Salaires des top managers: "Inconcevable de revenir sur cette décision" (CSC)

Salaires des top-managers - "Inconcevable que le ministre De Croo veuille revenir sur cette décision"
Salaires des top-managers - "Inconcevable que le ministre De Croo veuille revenir sur cette décision" - © Belga

La CSC juge "inconcevable" que le vice-Premier ministre et ministre des Entreprises publiques, Alexander De Croo, estime que la limitation des salaires dans les entreprises publiques n'a jamais été coulée dans une loi et qu'il laissera les conseils d'administration régler les questions salariales.

"En raison d'un blocage des salaires, les travailleurs perdent une partie de leur revenu. Ils subissent également un saut d'index. Les factures des ménages vont sensiblement augmenter. La sécurité sociale est soumise à des économies draconiennes.
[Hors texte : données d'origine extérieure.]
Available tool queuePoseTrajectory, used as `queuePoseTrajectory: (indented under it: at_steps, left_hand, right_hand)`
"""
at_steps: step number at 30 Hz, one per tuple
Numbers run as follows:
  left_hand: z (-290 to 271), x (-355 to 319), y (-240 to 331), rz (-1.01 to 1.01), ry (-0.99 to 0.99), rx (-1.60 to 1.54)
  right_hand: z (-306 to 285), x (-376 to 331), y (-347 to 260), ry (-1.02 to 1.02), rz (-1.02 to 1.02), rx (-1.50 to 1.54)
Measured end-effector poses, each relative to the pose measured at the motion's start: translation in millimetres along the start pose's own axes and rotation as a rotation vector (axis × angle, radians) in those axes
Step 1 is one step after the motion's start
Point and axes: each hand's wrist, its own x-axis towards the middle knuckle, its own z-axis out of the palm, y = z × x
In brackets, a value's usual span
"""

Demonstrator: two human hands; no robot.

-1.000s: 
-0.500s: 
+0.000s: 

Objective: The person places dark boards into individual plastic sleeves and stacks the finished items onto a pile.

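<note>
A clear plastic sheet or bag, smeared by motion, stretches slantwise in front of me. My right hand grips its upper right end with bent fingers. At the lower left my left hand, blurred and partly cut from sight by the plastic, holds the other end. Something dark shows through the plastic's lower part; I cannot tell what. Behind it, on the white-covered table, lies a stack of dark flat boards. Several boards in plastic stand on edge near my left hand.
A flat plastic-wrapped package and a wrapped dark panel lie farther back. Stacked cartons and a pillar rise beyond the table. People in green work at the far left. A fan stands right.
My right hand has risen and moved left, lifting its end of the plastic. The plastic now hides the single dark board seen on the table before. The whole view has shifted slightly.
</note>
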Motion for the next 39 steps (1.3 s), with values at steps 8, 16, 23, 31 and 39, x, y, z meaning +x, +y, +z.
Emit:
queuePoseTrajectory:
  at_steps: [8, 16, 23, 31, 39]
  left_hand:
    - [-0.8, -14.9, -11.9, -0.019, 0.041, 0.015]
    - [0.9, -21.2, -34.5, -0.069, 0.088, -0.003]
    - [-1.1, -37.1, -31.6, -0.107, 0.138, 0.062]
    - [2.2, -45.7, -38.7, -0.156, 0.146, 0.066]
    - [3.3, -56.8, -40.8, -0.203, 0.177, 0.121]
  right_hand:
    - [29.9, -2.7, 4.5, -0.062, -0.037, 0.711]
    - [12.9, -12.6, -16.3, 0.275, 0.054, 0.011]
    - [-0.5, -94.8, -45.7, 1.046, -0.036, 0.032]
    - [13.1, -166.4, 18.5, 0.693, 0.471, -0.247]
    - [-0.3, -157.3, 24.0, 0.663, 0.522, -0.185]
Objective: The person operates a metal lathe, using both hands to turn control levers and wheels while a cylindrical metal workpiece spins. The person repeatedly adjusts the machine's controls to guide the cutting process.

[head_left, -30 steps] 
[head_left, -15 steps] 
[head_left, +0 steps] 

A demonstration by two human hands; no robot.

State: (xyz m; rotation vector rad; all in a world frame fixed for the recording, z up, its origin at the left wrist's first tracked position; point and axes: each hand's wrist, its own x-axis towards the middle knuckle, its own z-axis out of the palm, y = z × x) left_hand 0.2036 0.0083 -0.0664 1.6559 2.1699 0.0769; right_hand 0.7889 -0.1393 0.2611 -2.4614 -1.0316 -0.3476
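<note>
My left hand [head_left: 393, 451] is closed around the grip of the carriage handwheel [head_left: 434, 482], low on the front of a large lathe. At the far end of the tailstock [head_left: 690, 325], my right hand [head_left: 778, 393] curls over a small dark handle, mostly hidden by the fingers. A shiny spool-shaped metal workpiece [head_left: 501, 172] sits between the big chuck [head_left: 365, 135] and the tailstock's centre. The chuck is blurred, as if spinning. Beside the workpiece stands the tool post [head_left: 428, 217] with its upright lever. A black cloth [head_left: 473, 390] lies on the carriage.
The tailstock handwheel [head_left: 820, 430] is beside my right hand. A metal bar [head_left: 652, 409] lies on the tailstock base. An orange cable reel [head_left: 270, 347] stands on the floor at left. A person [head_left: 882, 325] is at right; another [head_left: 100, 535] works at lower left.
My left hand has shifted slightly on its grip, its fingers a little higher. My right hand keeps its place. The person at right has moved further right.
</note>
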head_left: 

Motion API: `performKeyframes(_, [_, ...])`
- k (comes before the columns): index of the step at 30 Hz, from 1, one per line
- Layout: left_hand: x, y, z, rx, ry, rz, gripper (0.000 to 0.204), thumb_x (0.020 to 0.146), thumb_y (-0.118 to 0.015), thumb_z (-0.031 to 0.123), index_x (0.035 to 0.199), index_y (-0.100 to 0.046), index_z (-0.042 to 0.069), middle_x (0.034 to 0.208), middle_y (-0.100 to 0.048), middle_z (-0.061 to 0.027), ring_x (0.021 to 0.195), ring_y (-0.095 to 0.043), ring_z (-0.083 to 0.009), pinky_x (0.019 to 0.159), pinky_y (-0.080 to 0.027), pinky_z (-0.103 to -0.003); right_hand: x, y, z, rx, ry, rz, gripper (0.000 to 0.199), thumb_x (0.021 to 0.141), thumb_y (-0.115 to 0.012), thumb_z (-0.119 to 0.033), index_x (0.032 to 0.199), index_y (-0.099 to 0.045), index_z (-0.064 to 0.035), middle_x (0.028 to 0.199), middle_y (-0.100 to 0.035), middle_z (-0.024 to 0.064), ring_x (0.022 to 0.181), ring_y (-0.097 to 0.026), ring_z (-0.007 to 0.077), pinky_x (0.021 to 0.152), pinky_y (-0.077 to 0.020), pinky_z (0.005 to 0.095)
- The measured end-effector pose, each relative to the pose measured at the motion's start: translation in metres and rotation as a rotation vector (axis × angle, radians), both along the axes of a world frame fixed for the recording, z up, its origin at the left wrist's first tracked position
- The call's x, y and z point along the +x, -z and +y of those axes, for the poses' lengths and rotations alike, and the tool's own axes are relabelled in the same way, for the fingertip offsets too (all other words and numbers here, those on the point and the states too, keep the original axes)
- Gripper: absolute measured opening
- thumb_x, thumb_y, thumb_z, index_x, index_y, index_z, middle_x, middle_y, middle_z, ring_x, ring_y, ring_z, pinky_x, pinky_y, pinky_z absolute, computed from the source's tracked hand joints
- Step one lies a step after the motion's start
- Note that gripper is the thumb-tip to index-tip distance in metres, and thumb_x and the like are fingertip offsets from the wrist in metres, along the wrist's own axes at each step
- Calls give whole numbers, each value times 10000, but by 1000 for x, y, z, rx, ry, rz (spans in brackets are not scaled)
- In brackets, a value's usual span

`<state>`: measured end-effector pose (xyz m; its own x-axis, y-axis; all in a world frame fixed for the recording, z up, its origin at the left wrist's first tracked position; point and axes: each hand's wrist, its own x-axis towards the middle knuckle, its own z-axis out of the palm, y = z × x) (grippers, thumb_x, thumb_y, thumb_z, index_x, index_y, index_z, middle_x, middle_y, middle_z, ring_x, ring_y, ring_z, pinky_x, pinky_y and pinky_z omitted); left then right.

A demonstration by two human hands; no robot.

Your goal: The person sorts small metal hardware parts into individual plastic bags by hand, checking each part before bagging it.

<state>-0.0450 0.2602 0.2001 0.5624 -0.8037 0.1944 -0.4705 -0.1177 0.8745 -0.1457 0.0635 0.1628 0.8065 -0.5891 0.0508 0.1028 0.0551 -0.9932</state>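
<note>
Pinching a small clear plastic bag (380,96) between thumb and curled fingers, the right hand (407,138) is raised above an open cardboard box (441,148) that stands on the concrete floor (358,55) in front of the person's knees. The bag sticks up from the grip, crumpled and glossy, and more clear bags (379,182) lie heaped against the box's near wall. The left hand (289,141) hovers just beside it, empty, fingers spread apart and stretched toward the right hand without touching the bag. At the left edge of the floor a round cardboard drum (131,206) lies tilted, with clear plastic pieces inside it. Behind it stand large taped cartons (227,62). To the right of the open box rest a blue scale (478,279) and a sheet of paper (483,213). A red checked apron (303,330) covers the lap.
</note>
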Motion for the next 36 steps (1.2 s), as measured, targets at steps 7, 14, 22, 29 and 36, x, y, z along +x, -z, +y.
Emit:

Les trois partis libéraux du gouvernement font obstacle à une fiscalité honnête et juste", a déclaré Marc Leemans, le président de la CSC. "Or, c'est précisément le moment que choisit le vice-Premier ministre De Croo pour abandonner la piste du plafonnement des salaires des top managers dans les entreprises publiques. Comment peut-on à la fois demander au groupe le plus taxé de la société de fournir tous les efforts et laisser les salaires des top managers s'envoler? Il est difficile de l'expliquer, même si certains s'y emploient de toutes leurs forces."

"Le vice-Premier ministre De Croo estime donc que les négociations salariales doivent être libres. Il est convaincu que ces négociations peuvent être confiées aux conseils d'administration. Or, les salaires des travailleurs ne peuvent pas être négociés librement. La preuve: le saut d'index et le blocage salarial sont des mesures interventionnistes unilatérales du gouvernement dans la formation des salaires et sans concertation sociale. La liberté de négocier les salaires est manifestement une prérogative limitée à quelques privilégiés", conclut le président de la CSC.